Pictures are to be left out. Return exactly the lines below from the one with "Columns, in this" up to and including the one with "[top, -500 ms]".

# # # # #

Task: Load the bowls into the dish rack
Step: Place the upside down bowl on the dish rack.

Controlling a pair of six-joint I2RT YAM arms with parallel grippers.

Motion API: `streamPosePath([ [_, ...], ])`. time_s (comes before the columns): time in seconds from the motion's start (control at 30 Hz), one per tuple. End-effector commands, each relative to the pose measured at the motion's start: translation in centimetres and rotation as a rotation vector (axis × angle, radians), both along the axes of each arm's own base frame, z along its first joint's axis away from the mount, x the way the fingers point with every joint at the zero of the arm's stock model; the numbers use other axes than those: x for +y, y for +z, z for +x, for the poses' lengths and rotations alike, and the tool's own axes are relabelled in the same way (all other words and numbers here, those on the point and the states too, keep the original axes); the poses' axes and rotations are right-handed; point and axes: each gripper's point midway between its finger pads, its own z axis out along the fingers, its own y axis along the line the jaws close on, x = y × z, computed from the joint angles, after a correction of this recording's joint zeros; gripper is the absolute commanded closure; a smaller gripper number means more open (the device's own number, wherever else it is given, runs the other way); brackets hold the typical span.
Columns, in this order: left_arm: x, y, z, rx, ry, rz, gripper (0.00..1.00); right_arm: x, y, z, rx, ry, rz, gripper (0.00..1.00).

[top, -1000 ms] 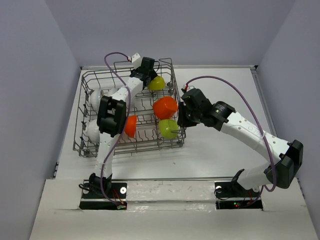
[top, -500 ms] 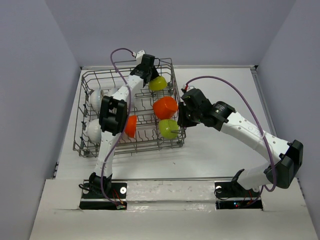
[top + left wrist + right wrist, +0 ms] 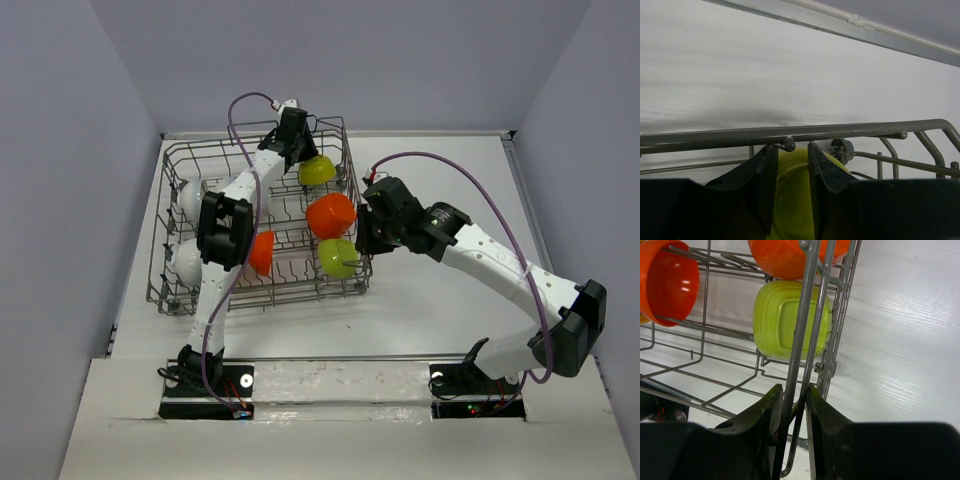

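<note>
Top external view puts the dish rack (image 3: 290,300) on the left half of the counter (image 3: 450,190), reaching toward its far edge. White bowls (image 3: 188,198) line the rack's left side, a red-orange bowl (image 3: 262,252) sits mid-rack, and an orange bowl (image 3: 331,214) sits on the right. The left tool (image 3: 791,147) hovers at the rack's far rim, jaws narrowly apart and apparently gripping nothing, with the far lime bowl (image 3: 790,200) just beneath. The right tool (image 3: 792,402) is pinched on the rack's right wall wires, beside the squarish lime bowl (image 3: 782,322). Any tug there could drag the rack and topple the bowls, and the left fingertips could snag the rim wire.
</note>
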Motion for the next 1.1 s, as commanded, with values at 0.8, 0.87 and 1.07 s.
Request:
streamPosePath([
  [0.8,-1.1,3.5,-4.6,0.031,-0.316,0.286,0.55,2.9,3.9,0.6,-0.067,0.078,0.100,0.78],
  [0.87,-1.1,3.3,-5.0,0.038,-0.326,0.295,0.55,3.0,3.8,0.6,-0.065,0.079,0.099,0.78],
  [1.07,-1.3,3.7,-5.7,0.034,-0.368,0.335,0.53,3.1,3.4,0.7,-0.059,0.078,0.092,0.78],
])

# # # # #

(REPLY TO THE TASK)
Columns, in this order: left_arm: x, y, z, rx, ry, rz, gripper (0.00..1.00); right_arm: x, y, z, rx, ry, rz, gripper (0.00..1.00).

[top, -1000 ms] 
[top, -500 ms] 

What the exercise required is now done.